Et malgré notre distance irrévocable, ils sont en nous, dilués par les générations successives, qui mêlent individus et espèce, faisant les uns avec l’autre, faisant l’autre avec les uns, qui en se couchant le soir, enfantent les générations.  Et leur sang est une chose, le fleuve de la culture en est une autre, la cultura de Cicéron qui convient si mal à ces Grecs, qui ne sont pas encore Grecs, ou à peine, ou bientôt, qu’importe, ils sont seulement d’ici, de cette ile, de cette colline, et plus bas, de ce port, voilà leur monde, une langue de terre faite d’oliviers, de quelques mines de terre ferreuse, dont ils gardent jalousement l’entrée, une poignée d’esclaves, et autant d’instinct de terre que nous, si ce n’est plus, autant d’instinct de mort que nous, si ce n’est plus. Sont-ils sages ? Autant que nous sommes fous. Ils veulent vivre, ils sont entre le monde d’avant et celui d’après, et ils savent peut-être, sans doute même, qu’à l’ouest, en de secrètes alcôves, il y eut autrefois une immense cité, qu’on y vénérait d’autres dieux, dont on ne connait plus les noms, que l’on sautait au-dessus de taureaux géants, que l’on bondissait sur leur croupe en chantant, que les femmes montraient fièrement leur poitrine et décidaient peut-être les lois, tout cela c’était le monde d’avant, celui des navires marchands chargés de métaux précieux, de céramiques et de bois rares, d’or et d’ivoire, venant d’Egypte, de Chypre et au-delà, ces navires marchands qui coulaient lorsqu’un dieu renfrogné sortait en dragon pour se venger des hommes, et les fracassait contre les roches saillantes. C’était le monde d’avant, celui des cataclysmes et des labyrinthes qui deviendraient des mythes ; et le forgeron du village, en son matin, en sa fumée, entouré d’étincelles, martèle les mythes en gésine, de maitre en disciple, de père en fils, de siècle en siècle. Et chaque génération de forgerons raconte l’histoire à sa manière, par petites touches, sans y penser, à l'aveugle, comme la vie elle-même se métamorphose par petites touches, sans y penser, jusqu’à ce que l’œuvre, le génie, la vie nouvelle, apparaissent en un éclair sur l’horizon. 

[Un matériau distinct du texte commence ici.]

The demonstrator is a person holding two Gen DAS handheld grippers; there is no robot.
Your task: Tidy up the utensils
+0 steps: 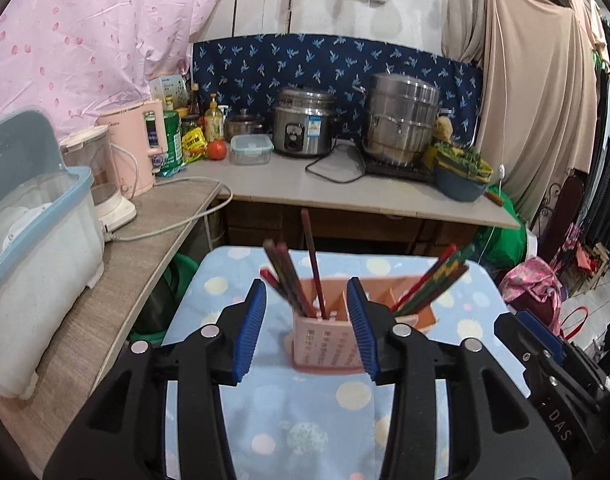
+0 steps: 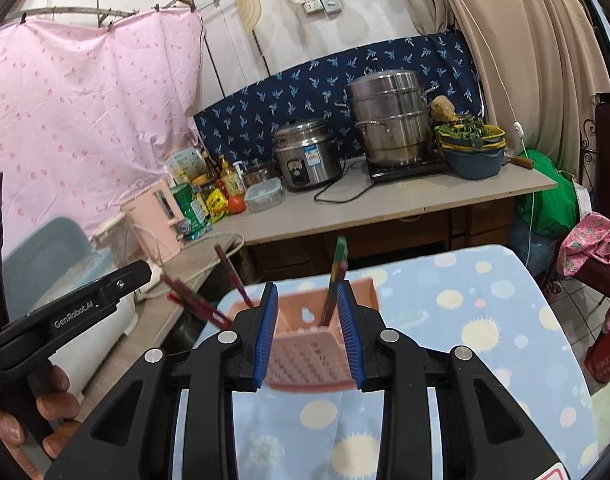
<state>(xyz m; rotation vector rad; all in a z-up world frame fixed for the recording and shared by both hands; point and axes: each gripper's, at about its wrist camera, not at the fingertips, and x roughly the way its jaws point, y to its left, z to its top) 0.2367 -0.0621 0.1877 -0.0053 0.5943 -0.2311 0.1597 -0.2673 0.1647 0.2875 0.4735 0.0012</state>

Et Homère sera le nom de tous les forgerons qui martèlent les pointes de fer dans les matins silencieux, ces pointes de fer que l’on brise en deux sur le tombeau des héros pour en sceller l’entrée. Et tous les forgerons qui chantent les mythes en gésine et battent le fer s’appelleront Homère, qui est le nom de la vie elle-même, en ces matins lumineux.